Topic Classification Algorithm

The topic of a sentence is usually indicated by a noun, so we analyze all potential nouns and determine which topic they are most similar to. Similarity is calculated by using word embeddings and a set of seed words per category. Word sense disambiguation is handled using sense2vec's algorithm.

# global variables
seeds['food']= "food drink"
seeds['atms']= "atmosphere place environment"
seeds['serv']= "server management time"
seeds['prce']= "money expensive"

def topicClassification(text, seed words, category=['food', 'atms', 'serv', 'prce']):
  # split into sentences
  preprocess(text)

  all_topics = []
  for sentence in sentences:
    nouns = get_nouns(sentence)
    topic = max(categorize(seeds[cat], nouns) for each category)
    all_topics.add(topic)

  topic_scores = group together similar topics and sum similarity scores

  return topic_scores


def categorize(seeds, nouns):

  # compute each nouns' similarity to each seed using vectors
  scores = {}
  for noun in nouns:
    score_per_seed = []
    scores[noun] = max(similarity(noun, seed) for seed in seeds)

  return scores

Sentiment Analysis Algorithm

Sentiment is usually indicated through opinion words, such as adjectives, adverbs, and verbs; so, we only calculate the sentiment of those words.
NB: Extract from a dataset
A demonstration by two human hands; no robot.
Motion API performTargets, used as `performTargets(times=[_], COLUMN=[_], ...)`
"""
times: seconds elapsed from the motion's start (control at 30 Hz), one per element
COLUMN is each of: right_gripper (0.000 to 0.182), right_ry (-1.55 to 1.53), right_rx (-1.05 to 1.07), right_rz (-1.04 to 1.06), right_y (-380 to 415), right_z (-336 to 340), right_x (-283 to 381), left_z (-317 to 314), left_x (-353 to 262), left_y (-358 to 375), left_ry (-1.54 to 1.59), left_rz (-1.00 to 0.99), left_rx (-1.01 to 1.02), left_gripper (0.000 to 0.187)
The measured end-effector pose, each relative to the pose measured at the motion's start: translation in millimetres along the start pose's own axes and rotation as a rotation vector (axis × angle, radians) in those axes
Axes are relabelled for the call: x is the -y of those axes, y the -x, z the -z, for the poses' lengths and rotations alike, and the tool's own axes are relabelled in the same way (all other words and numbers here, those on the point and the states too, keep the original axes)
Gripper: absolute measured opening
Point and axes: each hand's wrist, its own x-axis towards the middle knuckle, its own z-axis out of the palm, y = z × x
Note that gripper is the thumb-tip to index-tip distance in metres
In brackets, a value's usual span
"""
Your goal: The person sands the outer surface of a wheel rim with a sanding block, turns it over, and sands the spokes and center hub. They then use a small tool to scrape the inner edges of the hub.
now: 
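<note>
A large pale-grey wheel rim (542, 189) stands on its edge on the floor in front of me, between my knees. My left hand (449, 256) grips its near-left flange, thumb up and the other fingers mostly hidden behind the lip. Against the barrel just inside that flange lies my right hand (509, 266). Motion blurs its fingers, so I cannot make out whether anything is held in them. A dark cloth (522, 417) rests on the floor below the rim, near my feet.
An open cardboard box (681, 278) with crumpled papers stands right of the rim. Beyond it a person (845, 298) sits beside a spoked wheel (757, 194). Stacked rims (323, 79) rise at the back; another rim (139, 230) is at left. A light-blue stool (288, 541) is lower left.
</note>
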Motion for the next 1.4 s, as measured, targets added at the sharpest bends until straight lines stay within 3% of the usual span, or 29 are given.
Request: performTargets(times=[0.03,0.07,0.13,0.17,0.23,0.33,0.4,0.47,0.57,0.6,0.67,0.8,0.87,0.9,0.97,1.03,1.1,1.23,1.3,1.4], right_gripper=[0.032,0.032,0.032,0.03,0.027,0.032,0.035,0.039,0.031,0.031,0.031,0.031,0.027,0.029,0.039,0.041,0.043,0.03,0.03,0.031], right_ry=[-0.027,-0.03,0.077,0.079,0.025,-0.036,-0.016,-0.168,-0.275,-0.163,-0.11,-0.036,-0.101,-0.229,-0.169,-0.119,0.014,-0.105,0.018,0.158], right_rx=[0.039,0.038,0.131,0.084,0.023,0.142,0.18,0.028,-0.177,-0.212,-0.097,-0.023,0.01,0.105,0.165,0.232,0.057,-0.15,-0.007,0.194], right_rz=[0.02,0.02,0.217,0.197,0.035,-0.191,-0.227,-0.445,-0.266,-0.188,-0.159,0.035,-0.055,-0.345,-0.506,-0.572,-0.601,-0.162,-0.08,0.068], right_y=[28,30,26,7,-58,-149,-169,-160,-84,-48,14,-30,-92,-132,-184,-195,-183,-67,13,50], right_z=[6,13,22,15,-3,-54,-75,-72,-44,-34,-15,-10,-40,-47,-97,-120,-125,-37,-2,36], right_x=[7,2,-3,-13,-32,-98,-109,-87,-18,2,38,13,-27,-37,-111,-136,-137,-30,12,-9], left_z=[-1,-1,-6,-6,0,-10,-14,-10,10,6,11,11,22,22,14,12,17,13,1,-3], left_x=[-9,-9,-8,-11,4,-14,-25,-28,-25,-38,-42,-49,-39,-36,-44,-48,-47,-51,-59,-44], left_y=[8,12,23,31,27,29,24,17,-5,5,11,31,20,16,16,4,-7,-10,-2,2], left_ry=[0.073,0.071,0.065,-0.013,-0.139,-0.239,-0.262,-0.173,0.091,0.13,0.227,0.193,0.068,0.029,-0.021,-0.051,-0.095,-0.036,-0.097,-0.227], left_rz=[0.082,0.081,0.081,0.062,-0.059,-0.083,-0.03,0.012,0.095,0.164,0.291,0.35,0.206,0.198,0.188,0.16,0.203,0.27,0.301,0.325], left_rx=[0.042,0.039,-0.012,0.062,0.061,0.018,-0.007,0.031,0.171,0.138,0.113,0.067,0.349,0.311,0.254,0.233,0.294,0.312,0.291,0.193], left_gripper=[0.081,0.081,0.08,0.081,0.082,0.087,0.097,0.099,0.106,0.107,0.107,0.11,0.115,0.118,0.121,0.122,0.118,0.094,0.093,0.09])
Word sense disambiguation is handled using NLTK's implementation of the Lesk algorithm.

def sentimentAnalysis(sentence, included_pos=[wordnet.ADJ, wordnet.ADV,
wordnet.VERB]):
  # sum the total sentiment score
  total_sent = 0
  total_toks = 0
  
  for word in sentence:
    if word.tag not in included_pos: continue
    # use the common sense of each word
    common_sense = lesk(sentence, word, wntag)
    # calculate the sentiment of this sense, add to total
    total_sent += calculate_sentiment(commone_sense)
  
  # calculate average sentiment
  avg_sent = total_sent/total_toks
  
  return avg_sent


def calculate_sentiment(name):
  global NEG_WORDS, POS_WORDS

  syn = senti_synset(name)
  pos,neg,obj = syn.pos_score(), syn.neg_score(), syn.obj_score()
  
  # Use Hu and Liu's lexicon to determine orientation (if applicable)
  if name in NEG_WORDS:             
    return neg
  elif name in POS_WORDS:
    return pos

  # prune objective words
  if obj > 0.8:          
      return 0.0

  # words aren't indicated as pos/neg by Hu&Liu's lexicon
  # so return the difference of both scores
  return pos-neg